Somewhere below is a line with "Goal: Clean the" and, later, a line with "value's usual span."; repeat those two lines and all the lines between them, exactly as they are.

§ **Exercise material**:
⟨
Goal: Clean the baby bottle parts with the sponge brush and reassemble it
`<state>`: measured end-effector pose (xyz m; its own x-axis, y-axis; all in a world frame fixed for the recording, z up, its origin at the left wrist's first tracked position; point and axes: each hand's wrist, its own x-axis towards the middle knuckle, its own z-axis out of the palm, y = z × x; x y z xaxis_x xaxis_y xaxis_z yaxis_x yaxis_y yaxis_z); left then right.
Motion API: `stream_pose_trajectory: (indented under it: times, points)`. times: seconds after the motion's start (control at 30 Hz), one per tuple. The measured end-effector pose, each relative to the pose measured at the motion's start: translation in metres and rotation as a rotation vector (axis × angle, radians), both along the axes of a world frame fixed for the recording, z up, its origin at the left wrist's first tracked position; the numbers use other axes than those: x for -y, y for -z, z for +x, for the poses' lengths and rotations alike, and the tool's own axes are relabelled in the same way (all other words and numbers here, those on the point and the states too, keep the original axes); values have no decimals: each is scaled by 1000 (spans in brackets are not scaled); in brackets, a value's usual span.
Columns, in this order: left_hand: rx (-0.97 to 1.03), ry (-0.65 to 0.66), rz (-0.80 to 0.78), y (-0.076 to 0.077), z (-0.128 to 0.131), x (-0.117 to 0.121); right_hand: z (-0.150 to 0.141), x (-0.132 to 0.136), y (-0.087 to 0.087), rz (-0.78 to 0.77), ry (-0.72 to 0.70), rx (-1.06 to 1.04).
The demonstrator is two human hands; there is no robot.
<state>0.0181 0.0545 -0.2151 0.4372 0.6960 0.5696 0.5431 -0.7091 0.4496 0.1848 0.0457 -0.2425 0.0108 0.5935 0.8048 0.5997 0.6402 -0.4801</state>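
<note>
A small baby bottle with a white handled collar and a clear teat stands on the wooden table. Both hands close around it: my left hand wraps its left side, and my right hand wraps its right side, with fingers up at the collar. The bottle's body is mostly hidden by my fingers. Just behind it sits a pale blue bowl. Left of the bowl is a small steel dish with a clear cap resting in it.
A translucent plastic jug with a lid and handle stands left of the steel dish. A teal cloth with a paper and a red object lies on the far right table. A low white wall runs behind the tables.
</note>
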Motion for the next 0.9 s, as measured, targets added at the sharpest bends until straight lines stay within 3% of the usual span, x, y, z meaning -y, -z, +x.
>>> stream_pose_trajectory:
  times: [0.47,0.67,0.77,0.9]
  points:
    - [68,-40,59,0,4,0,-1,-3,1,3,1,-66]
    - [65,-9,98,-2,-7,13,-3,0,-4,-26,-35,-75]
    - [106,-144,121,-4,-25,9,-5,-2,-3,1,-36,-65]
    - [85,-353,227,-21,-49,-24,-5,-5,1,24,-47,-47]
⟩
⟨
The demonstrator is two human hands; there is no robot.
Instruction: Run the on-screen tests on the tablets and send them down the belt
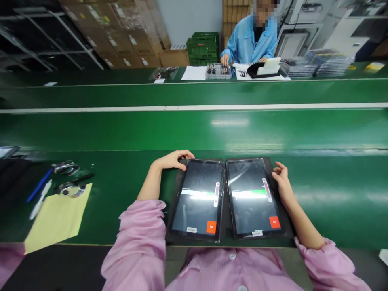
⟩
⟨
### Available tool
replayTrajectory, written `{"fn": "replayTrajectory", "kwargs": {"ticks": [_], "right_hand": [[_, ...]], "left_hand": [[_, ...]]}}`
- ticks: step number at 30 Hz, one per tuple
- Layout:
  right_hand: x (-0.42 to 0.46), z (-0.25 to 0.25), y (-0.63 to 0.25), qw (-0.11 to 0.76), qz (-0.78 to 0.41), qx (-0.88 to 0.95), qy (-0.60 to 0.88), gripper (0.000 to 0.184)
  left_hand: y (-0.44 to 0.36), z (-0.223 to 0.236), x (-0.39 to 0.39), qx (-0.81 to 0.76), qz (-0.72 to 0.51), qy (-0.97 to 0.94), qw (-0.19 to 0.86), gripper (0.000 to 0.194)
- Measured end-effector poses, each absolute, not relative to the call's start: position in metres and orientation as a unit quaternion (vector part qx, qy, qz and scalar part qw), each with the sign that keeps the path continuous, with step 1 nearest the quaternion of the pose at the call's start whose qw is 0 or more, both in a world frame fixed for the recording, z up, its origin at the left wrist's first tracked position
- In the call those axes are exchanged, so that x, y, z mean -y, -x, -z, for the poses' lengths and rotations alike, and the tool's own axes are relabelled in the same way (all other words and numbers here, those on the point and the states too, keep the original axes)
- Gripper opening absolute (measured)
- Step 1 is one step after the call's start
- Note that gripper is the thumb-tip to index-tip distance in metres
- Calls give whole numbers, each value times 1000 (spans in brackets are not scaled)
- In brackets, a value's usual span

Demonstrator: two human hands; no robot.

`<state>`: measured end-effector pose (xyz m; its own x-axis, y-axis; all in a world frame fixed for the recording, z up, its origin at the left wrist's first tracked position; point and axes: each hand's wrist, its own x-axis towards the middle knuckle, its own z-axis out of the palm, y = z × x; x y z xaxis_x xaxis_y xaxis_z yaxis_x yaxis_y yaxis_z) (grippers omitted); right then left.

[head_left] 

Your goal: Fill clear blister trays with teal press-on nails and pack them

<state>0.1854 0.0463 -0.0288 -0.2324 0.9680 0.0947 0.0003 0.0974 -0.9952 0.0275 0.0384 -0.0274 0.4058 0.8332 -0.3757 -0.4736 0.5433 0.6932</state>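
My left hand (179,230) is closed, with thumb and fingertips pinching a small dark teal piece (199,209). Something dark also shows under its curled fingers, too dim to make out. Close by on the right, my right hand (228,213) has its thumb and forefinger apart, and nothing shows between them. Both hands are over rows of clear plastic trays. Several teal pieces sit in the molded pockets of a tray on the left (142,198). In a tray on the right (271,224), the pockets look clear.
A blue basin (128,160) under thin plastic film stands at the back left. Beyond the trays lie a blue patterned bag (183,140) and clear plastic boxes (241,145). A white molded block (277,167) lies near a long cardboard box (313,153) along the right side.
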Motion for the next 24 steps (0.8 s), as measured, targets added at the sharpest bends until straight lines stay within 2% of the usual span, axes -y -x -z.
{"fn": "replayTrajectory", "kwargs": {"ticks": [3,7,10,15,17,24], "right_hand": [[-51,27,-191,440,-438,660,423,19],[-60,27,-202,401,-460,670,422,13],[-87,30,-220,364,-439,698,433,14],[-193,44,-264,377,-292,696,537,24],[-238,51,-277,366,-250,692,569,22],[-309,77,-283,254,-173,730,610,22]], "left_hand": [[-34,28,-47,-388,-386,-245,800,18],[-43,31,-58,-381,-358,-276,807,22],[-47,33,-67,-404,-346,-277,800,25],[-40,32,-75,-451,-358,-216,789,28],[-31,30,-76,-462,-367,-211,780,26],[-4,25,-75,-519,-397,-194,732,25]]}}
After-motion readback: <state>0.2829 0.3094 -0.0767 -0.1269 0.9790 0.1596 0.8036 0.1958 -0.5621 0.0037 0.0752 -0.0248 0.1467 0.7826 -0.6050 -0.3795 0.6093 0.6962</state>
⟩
§ **Answer to the problem**:
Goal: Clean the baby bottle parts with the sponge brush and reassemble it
`<state>`: measured end-effector pose (xyz m; its own x-axis, y-axis; all in a world frame fixed for the recording, z up, its origin at the left wrist's first tracked position; point and axes: each hand's wrist, its own x-axis towards the middle knuckle, its own z-axis out of the palm, y = z × x; x y z xaxis_x xaxis_y xaxis_z yaxis_x yaxis_y yaxis_z); left then right.
Motion API: `stream_pose_trajectory: (indented under it: times, points)`. times: seconds after the motion's start (control at 30 Hz), one per tuple. The measured end-effector pose, each relative to the pose measured at the motion's start: translation in metres and rotation as a rotation vector (axis × angle, radians), both along the axes of a world frame fixed for the recording, z up, its origin at the left wrist's first tracked position; the numbers use other axes than those: x for -y, y for -z, z for +x, for the poses' lengths and rotations alike, and the tool's own axes are relabelled in the same way (all other words and numbers here, those on the point and the states too, keep the original axes); values have no decimals: each is scaled by 1000 (spans in brackets are not scaled); in brackets, a value's usual span.

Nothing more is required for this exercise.